CP1252_SPECIFIC = Bytes in 0x80-0x9F that are defined in CP1252 but not in ISO-8859-1. These bytes are unmapped in ISO-8859-1, so their presence strongly suggests a Windows codepage.

[
  0x80, 0x82, 0x83, 0x84, 0x85, 0x86, 0x87, 0x88,
  0x89, 0x8A, 0x8B, 0x8C, 0x8E, 0x91, 0x92, 0x93,
  0x94, 0x95, 0x96, 0x97, 0x98, 0x99, 0x9A, 0x9B,
  0x9C, 0x9E, 0x9F
].freeze

CP1250_MARKERS = CP1250 (Central European) has specific characters in 0x80-0x9F that differ from CP1252. Common: 0x8A (S-caron), 0x8E (Z-caron), 0x9A (s-caron), 0x9E (z-caron).

[0x8A, 0x8E, 0x9A, 0x9E].freeze

CP1251_RANGE = CP1251 (Cyrillic) maps 0x80-0xFF almost entirely to Cyrillic letters. Bytes 0xC0-0xFF are Cyrillic А-я in CP1251.

(0xC0..0xFF)

Class Method Summary collapse

.call(string) ⇒ DetectionResult

Detect the encoding of a byte string, returning a DetectionResult with encoding and confidence score.
.detect_bom(bytes) ⇒ Encoding^?

Check whether the string starts with a known BOM.

Class Method Details

.call(string) ⇒ `DetectionResult`

Detect the encoding of a byte string, returning a DetectionResult with encoding and confidence score.

Strategy:

1. Check for a byte order mark (BOM) - confidence 1.0
2. Try UTF-8 validity - confidence 0.9
3. Check pure ASCII - confidence 0.9
4. Check Windows codepages (CP1252, CP1250, CP1251) - confidence 0.6-0.7
5. Apply Latin-1 heuristic - confidence 0.7
6. Fall back to BINARY - confidence 0.5

Parameters:

string (String) —

the input string (ideally with BINARY/ASCII-8BIT encoding)

Returns:

(DetectionResult) —

the detected encoding with confidence

# File 'lib/philiprehberger/encoding_kit/detector.rb', line 49

def call(string)
  bytes = string.b

  bom_result = detect_bom_with_confidence(bytes)
  return bom_result if bom_result

  return DetectionResult.new(Encoding::UTF_8, utf8_confidence(bytes)) if valid_utf8?(bytes)
  return DetectionResult.new(Encoding::US_ASCII, 0.9) if ascii_only?(bytes)

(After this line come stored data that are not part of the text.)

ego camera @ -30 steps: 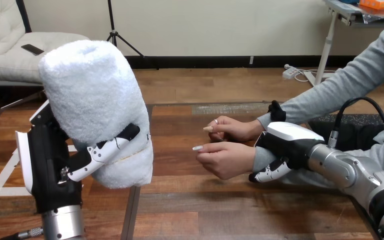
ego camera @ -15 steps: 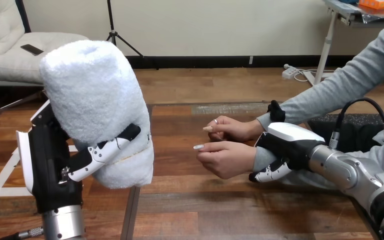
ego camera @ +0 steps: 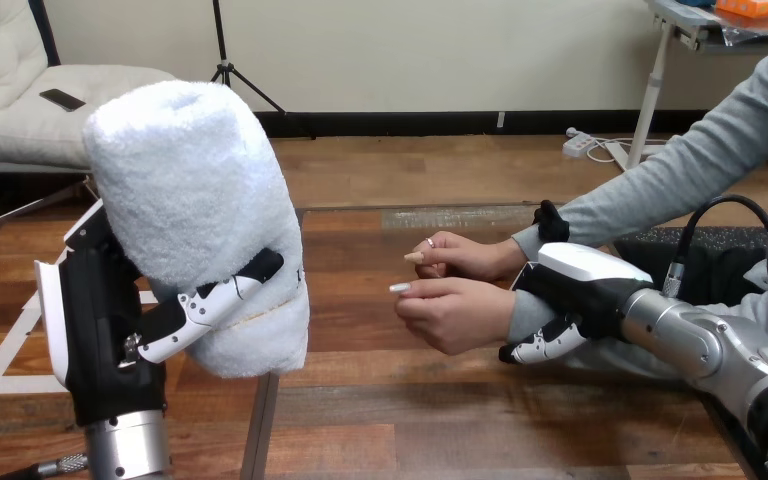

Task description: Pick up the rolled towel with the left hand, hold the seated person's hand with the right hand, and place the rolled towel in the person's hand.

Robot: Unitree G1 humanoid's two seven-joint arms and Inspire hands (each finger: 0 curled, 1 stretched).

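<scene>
The white rolled towel (ego camera: 195,215) stands upright and raised off the table at the left, and my left hand (ego camera: 100,330) is shut on it, with a finger across its lower front. At the right my right hand (ego camera: 580,290) is curled round the wrist of the person's nearer hand (ego camera: 452,315), which is held sideways just above the table with its fingers bent. The person's other hand (ego camera: 465,257) sits just behind it, touching it. The towel is a good way to the left of both of the person's hands.
The wooden table (ego camera: 410,420) stretches between the towel and the person's hands. A seam (ego camera: 260,420) runs down the table below the towel. The person's grey sleeve (ego camera: 680,170) comes in from the upper right.
The towel and my left hand have crept slightly to the right. The person's nearer hand has risen a little. My right hand keeps its hold.
</scene>
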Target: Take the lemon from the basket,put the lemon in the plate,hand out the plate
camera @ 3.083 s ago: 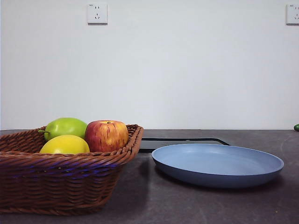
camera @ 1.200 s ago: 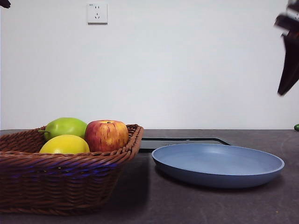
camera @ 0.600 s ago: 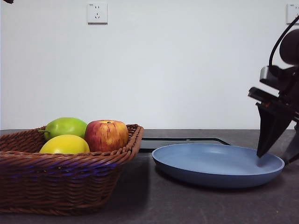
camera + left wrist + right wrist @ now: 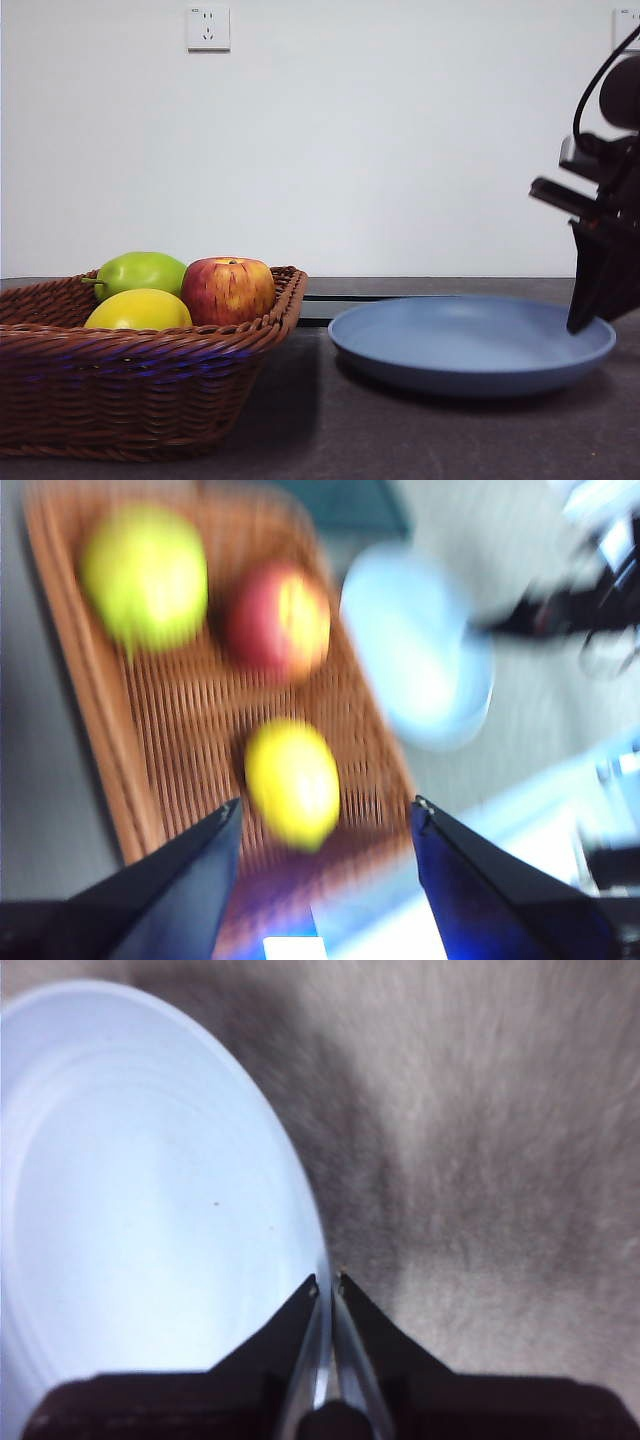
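The right end effector (image 4: 326, 1282), its two black jaws pinched on the rim of the blue-grey plate (image 4: 470, 345), stood at the plate's right edge in the front view, the dark arm entering from the right side of the frame. Seen from the right wrist, the jaws were pressed nearly together with the thin rim caught between them, and the plate's pale surface (image 4: 150, 1210) spread away beside the mottled grey desk (image 4: 480, 1160). The plate sat right of the brown wicker basket (image 4: 130, 390), near it but not touching, its right side appearing slightly raised. The lemon (image 4: 138, 310) remained inside the basket, at the front, just below the braided rim in the front view, with a green apple (image 4: 140, 272) behind it and a red-yellow apple (image 4: 228, 290) beside that one. The left end effector (image 4: 325, 820) hung above the basket with its jaws spread wide, the lemon (image 4: 292, 783) showing between them in a heavily blurred left wrist picture; the basket's weave (image 4: 180, 710), both apples and the plate (image 4: 420, 660) were also visible there, as was the other arm, a dark smear at the plate's far edge. A white wall socket (image 4: 208, 28) was mounted on the pale wall behind the desk.
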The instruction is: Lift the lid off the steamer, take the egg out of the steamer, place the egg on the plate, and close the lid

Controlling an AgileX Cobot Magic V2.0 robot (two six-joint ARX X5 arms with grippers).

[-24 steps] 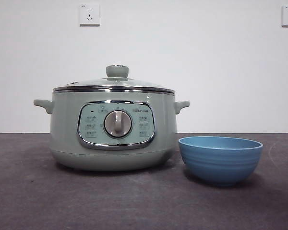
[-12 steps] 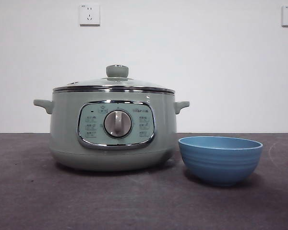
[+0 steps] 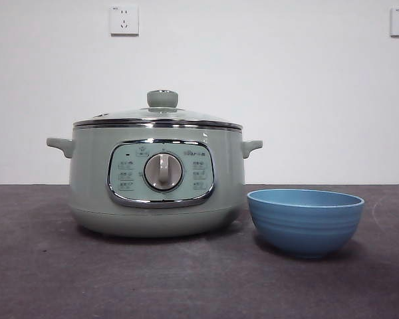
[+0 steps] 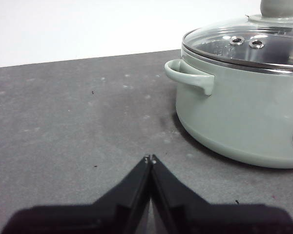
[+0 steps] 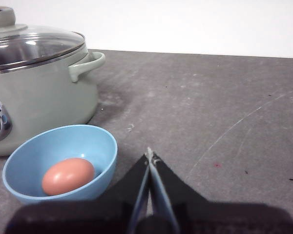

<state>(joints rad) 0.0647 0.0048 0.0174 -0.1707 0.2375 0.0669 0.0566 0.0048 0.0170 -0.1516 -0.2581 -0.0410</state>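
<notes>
The glass lid (image 3: pixel 157 114) sits closed on the sage-green steamer (image 3: pixel 156 179), and the right wrist view shows the brown egg (image 5: pixel 68 175) already lying in the blue bowl (image 3: pixel 305 222) that serves as the plate, just beside the steamer on the dark table (image 3: pixel 186 279). Both the left gripper (image 4: pixel 150 159) and the right gripper (image 5: pixel 149 155) hover low over bare table with jaws pressed together, holding nothing. Judged from this layout, every step appears done, so nothing seems called for beyond keeping the arms clear.
</notes>
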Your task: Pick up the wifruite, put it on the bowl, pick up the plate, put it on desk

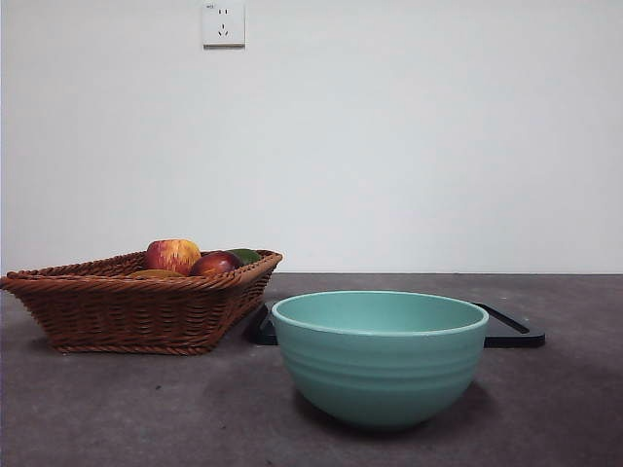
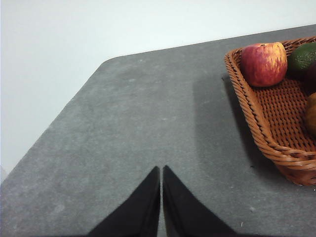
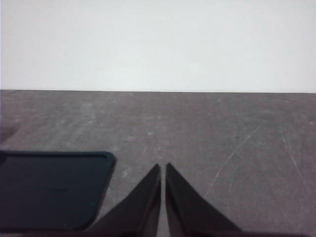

  codepage_result = detect_windows_codepage(bytes)
  return codepage_result if codepage_result

  return DetectionResult.new(Encoding::ISO_8859_1, 0.7) if latin1_heuristic?(bytes)

  DetectionResult.new(Encoding::BINARY, 0.5)
end

.detect_bom(bytes) ⇒ `Encoding`^?

Check whether the string starts with a known BOM.